- WORK INSTRUCTIONS -
Please restate word for word the lines of the entries below from the one with "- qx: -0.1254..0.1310" to the one with "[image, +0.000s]", inclusive, and leave out every picture.

(Dataset records)
►
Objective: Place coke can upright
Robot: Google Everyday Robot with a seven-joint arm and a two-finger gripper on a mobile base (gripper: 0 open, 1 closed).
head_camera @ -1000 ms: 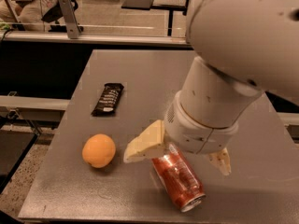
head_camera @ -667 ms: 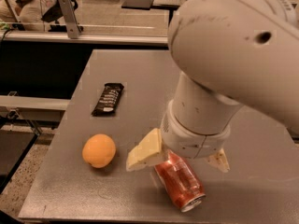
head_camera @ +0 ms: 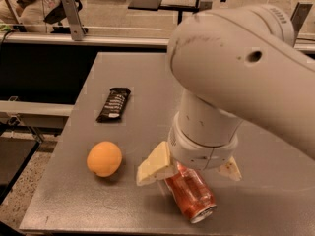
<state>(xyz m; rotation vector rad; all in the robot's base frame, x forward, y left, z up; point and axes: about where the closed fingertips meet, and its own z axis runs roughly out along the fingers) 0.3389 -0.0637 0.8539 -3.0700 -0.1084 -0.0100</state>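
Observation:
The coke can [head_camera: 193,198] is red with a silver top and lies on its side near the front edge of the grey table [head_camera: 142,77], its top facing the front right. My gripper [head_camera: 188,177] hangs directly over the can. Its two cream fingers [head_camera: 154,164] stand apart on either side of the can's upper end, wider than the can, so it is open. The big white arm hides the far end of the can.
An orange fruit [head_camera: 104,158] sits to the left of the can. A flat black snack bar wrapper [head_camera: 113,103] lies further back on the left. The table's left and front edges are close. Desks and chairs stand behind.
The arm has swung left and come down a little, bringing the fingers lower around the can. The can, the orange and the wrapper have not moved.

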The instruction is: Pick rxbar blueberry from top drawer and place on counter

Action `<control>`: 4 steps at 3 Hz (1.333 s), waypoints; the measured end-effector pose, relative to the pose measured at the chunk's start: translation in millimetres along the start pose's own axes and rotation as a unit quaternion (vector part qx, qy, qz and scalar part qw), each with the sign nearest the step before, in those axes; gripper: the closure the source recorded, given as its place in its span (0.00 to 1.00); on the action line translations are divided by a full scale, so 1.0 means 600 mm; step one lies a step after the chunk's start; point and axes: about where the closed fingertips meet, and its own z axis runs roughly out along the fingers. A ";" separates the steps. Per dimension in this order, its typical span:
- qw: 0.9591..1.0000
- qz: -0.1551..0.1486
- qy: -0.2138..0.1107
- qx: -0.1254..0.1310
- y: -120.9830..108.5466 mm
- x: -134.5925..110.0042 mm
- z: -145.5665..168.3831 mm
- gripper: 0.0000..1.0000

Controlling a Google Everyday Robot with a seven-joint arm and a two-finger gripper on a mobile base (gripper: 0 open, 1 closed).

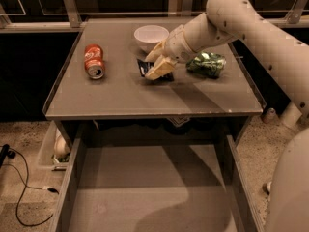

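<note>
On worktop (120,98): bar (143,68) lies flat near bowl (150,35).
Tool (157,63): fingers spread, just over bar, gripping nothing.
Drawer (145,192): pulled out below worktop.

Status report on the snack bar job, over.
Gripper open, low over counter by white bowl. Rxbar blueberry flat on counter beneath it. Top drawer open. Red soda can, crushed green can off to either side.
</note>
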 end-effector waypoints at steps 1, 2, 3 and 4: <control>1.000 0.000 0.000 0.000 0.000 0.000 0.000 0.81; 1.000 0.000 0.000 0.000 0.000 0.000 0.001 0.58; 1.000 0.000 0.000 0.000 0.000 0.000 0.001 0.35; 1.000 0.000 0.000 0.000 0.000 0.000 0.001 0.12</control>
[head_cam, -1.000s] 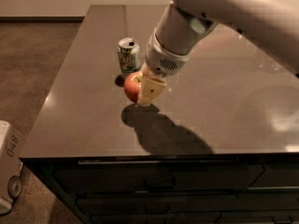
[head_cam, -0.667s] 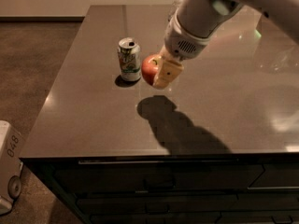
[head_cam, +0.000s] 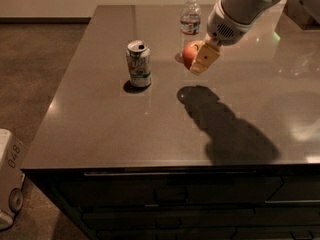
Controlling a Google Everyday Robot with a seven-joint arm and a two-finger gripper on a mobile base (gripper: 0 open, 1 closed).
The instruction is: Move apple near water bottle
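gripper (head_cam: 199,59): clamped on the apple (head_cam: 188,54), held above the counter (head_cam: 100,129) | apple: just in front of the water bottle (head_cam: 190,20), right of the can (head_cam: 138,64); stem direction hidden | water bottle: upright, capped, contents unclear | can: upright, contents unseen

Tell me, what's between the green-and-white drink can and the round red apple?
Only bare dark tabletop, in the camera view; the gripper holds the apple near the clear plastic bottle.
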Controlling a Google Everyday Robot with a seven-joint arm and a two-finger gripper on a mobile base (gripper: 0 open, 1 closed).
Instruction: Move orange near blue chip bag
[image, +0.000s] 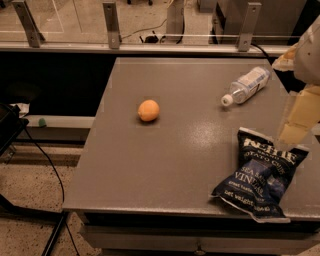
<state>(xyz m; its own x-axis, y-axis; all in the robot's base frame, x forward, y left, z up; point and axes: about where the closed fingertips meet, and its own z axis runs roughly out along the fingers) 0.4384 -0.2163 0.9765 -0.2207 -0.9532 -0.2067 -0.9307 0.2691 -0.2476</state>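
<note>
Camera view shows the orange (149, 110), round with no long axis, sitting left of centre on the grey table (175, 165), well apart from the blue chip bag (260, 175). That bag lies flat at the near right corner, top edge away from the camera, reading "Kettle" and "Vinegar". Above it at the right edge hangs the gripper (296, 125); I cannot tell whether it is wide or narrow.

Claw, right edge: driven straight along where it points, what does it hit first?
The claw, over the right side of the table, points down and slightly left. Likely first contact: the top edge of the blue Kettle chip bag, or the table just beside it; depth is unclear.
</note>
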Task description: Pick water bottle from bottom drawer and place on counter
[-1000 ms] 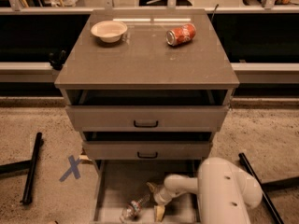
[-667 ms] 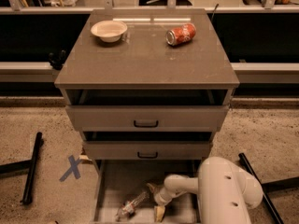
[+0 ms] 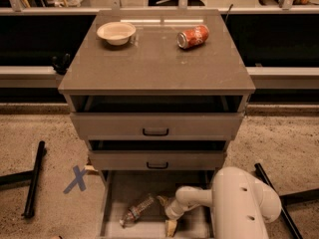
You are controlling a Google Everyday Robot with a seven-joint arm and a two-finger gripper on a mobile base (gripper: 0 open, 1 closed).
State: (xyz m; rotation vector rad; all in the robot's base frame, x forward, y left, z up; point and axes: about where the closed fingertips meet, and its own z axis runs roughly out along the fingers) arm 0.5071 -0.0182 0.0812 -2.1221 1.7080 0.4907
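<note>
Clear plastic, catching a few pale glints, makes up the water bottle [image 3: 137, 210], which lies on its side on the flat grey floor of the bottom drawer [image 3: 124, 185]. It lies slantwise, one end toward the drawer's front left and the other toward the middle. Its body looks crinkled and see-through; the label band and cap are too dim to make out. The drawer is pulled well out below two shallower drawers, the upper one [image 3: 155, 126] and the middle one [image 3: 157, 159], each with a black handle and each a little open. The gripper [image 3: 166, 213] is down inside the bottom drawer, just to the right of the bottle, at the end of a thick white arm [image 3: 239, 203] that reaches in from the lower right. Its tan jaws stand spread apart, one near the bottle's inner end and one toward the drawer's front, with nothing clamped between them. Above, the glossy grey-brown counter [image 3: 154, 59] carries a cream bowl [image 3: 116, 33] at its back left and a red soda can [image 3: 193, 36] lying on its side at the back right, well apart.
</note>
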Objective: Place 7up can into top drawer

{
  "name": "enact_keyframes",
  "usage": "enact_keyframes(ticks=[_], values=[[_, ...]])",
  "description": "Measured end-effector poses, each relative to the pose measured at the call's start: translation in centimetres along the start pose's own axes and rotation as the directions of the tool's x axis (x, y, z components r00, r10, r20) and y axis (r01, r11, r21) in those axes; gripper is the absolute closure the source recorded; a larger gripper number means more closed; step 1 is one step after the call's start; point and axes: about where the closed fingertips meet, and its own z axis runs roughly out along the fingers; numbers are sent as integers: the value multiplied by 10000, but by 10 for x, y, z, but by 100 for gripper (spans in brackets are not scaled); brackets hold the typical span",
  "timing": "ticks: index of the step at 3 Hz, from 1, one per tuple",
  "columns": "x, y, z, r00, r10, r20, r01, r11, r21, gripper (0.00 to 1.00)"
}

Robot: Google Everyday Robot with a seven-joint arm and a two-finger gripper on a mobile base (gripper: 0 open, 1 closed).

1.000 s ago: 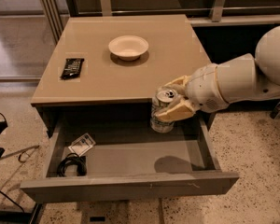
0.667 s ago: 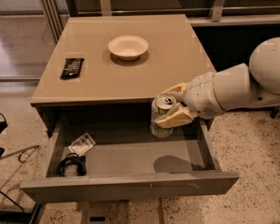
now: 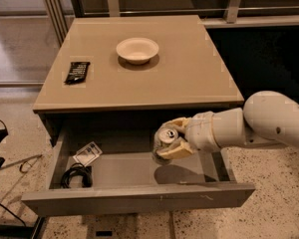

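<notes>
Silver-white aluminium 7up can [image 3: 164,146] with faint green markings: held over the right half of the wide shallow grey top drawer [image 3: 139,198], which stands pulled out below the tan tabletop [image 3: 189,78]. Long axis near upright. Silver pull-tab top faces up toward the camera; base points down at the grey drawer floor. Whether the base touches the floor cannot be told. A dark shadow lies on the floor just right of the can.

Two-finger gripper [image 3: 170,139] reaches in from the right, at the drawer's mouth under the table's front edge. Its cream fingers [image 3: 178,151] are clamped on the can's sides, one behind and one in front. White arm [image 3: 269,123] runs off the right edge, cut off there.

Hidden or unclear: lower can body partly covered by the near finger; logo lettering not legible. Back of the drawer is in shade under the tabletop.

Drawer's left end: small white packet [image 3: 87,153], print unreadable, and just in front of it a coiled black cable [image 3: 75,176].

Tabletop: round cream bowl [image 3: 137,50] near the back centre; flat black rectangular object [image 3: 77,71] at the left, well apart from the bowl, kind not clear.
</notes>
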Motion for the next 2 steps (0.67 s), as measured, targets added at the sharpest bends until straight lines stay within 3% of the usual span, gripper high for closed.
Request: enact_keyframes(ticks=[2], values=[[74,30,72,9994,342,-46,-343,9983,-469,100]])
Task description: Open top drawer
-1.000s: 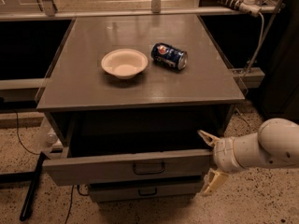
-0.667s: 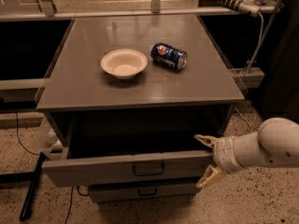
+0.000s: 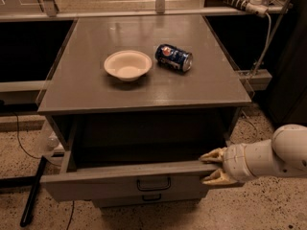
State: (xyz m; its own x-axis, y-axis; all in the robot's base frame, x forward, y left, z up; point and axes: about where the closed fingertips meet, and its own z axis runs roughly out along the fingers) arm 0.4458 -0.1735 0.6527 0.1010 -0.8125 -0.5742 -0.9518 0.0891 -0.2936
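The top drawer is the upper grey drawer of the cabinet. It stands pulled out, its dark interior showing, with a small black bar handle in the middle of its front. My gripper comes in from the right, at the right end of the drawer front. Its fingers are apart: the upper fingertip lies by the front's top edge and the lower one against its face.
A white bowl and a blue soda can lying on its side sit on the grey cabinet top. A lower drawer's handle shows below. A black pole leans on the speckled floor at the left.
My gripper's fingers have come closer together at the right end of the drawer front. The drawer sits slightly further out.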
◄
- YOUR RESPONSE -
- qx: -0.1254..0.1310
- y: -120.9830..108.5466 mm
- x: -134.5925..110.0042 mm
- z: -145.5665..168.3831 mm
- gripper: 0.0000..1.0000

Controlling a Google Everyday Robot with a seven-joint arm and a two-finger gripper on a mobile base (gripper: 0 open, 1 closed).


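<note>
On worktop (120,98): bar (143,68) lies flat near bowl (150,35).
Tool (157,63): fingers spread, just over bar, gripping nothing.
Drawer (145,192): pulled out below worktop.

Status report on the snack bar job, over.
Gripper open, low over counter by white bowl. Rxbar blueberry flat on counter beneath it. Top drawer open. Red soda can, crushed green can off to either side.
</note>
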 end-effector waypoints at steps 1, 2, 3 and 4: <control>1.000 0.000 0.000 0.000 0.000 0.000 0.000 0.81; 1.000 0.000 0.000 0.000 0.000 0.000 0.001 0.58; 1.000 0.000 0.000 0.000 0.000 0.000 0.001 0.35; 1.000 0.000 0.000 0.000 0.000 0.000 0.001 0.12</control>
[head_cam, -1.000s] 
[head_cam, -0.667s] 
[head_cam, +0.000s] 
Controlling a Google Everyday Robot with a seven-joint arm and a two-finger gripper on a mobile base (gripper: 0 open, 1 closed).
The instruction is: Move apple near water bottle
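gripper (head_cam: 199,59): clamped on the apple (head_cam: 188,54), held above the counter (head_cam: 100,129) | apple: just in front of the water bottle (head_cam: 190,20), right of the can (head_cam: 138,64); stem direction hidden | water bottle: upright, capped, contents unclear | can: upright, contents unseen

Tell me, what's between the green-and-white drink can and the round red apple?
Only bare dark tabletop, in the camera view; the gripper holds the apple near the clear plastic bottle.
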Controlling a Google Everyday Robot with a seven-joint arm and a two-finger gripper on a mobile base (gripper: 0 open, 1 closed).
Instruction: Move orange near blue chip bag
[image, +0.000s] 

This output is now finished.